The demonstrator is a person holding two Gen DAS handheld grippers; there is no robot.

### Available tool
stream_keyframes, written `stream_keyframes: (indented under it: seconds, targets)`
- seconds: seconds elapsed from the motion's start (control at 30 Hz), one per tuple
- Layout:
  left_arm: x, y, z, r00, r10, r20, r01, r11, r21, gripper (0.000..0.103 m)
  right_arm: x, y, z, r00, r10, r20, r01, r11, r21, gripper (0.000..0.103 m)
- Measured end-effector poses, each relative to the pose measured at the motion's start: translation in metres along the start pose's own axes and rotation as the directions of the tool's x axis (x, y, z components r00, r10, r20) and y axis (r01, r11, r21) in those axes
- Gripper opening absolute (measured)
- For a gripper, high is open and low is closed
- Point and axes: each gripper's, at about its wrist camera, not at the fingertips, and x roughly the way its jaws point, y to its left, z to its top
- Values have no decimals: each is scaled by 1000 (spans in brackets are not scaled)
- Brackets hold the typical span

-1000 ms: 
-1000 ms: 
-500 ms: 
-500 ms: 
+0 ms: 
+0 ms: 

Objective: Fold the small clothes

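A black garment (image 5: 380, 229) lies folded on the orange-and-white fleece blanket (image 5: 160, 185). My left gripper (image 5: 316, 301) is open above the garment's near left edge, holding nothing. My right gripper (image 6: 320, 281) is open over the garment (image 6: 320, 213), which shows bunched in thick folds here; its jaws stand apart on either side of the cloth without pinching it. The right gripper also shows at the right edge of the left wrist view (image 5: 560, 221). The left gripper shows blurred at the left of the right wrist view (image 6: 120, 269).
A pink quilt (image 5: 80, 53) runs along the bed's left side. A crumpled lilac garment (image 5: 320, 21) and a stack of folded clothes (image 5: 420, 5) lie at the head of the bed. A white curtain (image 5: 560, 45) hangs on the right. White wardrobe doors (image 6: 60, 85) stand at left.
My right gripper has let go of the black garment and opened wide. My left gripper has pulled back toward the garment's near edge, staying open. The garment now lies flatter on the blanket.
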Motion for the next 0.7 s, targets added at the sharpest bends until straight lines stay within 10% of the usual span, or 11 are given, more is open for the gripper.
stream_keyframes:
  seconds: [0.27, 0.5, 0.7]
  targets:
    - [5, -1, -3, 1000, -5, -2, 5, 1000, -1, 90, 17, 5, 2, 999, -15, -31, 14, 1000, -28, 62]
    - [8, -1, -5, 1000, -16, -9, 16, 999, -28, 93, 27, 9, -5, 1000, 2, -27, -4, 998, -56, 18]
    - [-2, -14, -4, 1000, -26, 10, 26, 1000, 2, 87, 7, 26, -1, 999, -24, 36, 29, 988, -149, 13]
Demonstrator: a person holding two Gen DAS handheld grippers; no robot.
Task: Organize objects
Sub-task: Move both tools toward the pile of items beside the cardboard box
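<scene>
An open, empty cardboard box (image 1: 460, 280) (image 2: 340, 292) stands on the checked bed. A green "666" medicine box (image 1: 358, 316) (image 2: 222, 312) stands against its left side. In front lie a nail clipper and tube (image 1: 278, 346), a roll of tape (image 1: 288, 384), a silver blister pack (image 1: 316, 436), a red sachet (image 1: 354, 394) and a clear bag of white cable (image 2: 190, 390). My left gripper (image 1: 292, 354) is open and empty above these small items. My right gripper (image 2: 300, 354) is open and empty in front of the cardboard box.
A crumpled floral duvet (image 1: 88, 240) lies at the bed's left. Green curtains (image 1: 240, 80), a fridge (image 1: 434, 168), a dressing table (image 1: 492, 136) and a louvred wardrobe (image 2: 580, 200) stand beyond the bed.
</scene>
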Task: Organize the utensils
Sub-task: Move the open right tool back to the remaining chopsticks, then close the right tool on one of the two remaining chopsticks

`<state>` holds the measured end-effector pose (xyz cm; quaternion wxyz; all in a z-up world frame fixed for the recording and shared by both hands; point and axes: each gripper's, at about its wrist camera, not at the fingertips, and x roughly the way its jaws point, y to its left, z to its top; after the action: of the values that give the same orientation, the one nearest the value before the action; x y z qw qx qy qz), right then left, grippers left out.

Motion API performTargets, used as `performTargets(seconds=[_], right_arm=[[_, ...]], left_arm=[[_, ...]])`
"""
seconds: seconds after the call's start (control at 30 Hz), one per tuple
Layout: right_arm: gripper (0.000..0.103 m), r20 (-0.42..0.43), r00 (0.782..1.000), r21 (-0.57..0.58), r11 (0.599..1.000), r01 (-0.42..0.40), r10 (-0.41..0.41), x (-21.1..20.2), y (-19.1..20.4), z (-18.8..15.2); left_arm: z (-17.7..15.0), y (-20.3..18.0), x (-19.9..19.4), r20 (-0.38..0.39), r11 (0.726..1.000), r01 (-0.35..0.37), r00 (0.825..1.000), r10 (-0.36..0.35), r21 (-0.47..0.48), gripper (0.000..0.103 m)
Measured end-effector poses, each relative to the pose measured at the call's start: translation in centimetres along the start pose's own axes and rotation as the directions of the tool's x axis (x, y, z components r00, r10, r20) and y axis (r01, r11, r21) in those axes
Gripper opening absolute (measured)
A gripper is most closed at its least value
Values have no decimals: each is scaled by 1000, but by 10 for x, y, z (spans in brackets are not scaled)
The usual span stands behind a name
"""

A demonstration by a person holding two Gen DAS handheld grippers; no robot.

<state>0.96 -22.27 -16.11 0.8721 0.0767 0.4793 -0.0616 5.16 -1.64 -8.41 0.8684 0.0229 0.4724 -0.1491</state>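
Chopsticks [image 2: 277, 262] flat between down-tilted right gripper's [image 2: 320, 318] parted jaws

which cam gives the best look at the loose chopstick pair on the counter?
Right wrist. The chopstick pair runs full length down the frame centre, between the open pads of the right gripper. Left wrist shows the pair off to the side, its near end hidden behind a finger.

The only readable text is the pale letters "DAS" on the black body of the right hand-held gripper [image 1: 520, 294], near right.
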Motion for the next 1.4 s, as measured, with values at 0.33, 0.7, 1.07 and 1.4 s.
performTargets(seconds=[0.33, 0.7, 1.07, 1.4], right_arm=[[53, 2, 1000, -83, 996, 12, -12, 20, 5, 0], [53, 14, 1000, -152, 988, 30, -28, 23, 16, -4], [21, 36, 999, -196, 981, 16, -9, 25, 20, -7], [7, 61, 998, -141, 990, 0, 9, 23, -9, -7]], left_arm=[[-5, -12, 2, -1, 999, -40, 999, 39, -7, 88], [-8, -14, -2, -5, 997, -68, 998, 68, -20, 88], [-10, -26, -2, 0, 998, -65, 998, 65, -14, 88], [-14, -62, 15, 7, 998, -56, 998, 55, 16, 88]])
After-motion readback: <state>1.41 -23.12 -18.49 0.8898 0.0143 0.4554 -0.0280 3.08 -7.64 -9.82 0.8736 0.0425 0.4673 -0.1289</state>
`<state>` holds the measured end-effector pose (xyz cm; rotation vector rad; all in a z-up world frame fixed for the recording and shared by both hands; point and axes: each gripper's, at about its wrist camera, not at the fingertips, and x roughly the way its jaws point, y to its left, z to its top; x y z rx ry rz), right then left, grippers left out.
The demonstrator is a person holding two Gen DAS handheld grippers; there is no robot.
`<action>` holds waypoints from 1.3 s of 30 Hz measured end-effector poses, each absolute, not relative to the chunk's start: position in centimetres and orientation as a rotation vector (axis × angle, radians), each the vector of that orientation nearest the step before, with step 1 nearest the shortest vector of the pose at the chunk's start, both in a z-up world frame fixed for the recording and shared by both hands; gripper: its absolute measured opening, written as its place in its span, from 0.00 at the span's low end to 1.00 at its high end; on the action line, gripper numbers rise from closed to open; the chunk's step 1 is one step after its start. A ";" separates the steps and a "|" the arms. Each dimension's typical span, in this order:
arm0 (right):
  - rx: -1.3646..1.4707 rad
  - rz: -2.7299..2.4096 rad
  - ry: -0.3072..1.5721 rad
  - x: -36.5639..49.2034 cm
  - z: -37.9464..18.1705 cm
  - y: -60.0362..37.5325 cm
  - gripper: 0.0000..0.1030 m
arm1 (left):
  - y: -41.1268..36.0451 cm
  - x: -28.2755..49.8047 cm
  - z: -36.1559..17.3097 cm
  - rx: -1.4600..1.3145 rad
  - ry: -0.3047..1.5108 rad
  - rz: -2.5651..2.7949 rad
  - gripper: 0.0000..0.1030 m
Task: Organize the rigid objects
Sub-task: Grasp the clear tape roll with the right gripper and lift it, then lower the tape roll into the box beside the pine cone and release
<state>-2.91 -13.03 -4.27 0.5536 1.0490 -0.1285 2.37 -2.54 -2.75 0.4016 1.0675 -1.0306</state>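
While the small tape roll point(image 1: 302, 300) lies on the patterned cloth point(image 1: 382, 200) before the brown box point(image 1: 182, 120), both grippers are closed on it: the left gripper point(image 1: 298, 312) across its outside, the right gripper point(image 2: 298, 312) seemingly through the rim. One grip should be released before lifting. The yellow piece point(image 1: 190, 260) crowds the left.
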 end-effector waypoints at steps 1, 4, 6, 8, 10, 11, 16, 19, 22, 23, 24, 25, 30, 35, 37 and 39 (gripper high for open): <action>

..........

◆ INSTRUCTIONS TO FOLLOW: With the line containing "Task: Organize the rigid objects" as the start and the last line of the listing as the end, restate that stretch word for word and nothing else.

◆ FINISHED EXERCISE:
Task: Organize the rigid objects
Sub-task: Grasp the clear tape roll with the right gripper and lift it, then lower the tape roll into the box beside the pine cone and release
<state>-2.91 -13.03 -4.27 0.5536 1.0490 -0.1285 2.37 -2.54 -2.75 0.4016 1.0675 -1.0306</state>
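While the small tape roll point(image 1: 302, 300) lies on the patterned cloth point(image 1: 382, 200) before the brown box point(image 1: 182, 120), both grippers are closed on it: the left gripper point(image 1: 298, 312) across its outside, the right gripper point(image 2: 298, 312) seemingly through the rim. One grip should be released before lifting. The yellow piece point(image 1: 190, 260) crowds the left.
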 end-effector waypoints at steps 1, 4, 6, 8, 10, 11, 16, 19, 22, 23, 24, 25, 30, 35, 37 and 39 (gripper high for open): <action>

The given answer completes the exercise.